Precise numerical data on the thermal properties of granular materials are significant not only for fundamental research but also for a variety of applications in agriculture, science and technology. In agricultural research, the thermal conductivity and the heat capacity of the soil are relevant quantities in calculation of the heat balance at the soil surface. Thermal properties and differences in them wider various conditions can provide useful information too on the freezing process and structure of frozen soil.

To investigate these thermal properties of granular materials, the research reported in this thesis dealt with the development of a proper measuring device for thermal conductivity and heat capacity of these substances. The well known non-stationary needle-method was re-examined to improve theoretical treatment, construction of the measuring probe (the needle) and instrumentation. The study also provided a better physical understanding of contact resistance between the needle surface and the surrounding medium. The research achieved simultaneous measurement of thermal conductivity (λ), volumetric heat capacity (ρc) and contact resistance (Γ). Soil contains a variable amount of water. During measurement, migration of water might seriously disturb results. Thermal conductivity and heat capacity are defined for steady state, where possible heat effects resulting from migration of water (heat transfer by fluid flow or by transport of latent heat) are absent. To meet this complication, the total measuring time must be very short (maximum 300 s) and the final temperature rise very small (maximum 0,5°C). With these precautions, any transport of moisture was sufficiently suppressed to make the resulting effect on the steady-state thermal parameters negligible.

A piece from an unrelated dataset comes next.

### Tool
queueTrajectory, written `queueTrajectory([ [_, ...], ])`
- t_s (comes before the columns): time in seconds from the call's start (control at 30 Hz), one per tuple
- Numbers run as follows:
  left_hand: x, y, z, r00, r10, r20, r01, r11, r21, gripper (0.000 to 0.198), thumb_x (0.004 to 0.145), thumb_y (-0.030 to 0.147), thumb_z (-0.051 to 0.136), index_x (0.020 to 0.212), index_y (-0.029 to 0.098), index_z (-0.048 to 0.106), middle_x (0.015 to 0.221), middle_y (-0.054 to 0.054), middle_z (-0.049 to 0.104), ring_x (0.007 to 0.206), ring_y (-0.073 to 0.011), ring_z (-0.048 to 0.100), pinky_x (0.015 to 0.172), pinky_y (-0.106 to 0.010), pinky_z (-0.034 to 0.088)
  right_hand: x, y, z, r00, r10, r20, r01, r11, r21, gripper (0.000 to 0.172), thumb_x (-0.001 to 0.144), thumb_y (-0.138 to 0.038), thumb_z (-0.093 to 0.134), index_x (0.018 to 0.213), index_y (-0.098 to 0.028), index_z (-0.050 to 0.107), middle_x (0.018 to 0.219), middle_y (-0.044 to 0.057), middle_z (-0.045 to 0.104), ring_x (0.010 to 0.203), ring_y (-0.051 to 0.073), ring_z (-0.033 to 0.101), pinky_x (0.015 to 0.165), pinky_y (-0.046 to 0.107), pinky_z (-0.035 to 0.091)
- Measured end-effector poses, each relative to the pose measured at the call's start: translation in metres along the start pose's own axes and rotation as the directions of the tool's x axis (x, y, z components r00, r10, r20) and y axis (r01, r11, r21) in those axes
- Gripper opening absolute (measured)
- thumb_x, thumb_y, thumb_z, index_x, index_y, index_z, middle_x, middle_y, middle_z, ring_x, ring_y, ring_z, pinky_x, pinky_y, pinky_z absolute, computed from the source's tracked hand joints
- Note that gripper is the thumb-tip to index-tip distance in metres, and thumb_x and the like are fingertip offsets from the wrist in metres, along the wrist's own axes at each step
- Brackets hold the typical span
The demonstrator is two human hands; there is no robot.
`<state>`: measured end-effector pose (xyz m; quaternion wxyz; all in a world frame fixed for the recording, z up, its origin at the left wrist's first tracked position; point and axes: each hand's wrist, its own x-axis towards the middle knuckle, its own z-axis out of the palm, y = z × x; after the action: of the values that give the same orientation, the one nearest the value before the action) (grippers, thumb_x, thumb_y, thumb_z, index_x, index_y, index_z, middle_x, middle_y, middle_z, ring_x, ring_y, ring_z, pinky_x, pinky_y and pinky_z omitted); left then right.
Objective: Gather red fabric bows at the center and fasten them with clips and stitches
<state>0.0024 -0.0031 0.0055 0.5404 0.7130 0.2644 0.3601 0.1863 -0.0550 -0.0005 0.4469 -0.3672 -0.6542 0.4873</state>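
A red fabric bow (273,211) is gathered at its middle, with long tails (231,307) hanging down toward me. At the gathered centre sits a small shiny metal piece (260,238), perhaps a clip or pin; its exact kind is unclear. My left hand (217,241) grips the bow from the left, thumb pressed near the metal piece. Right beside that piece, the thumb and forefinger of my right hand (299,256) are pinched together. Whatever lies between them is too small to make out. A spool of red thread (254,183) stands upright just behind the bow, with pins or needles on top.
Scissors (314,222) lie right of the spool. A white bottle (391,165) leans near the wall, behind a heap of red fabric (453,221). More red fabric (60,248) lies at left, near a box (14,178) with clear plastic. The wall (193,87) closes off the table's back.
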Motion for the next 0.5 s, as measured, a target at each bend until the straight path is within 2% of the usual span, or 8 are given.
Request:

We distinguished the approach where volumetric heat capacity (pc) was pre viously known , and the approach where this quantity was previously unknown. In most laboratory measurements, the first approach applies with reasonable accuracy. In many outdoor measurements (especially in agricultural research), pc is previously unknown. The experiments dealt with well defined model materials, i.e. dilute agar gels, dry and wet glass beads and dry and wet silver sand. Agar gels were chosen because their thermal conductivity and volumetric heat capacity were almost equal to those of pure water. Moreover the contact resistance between the needle surface and the agar gel can be assumed to he zero.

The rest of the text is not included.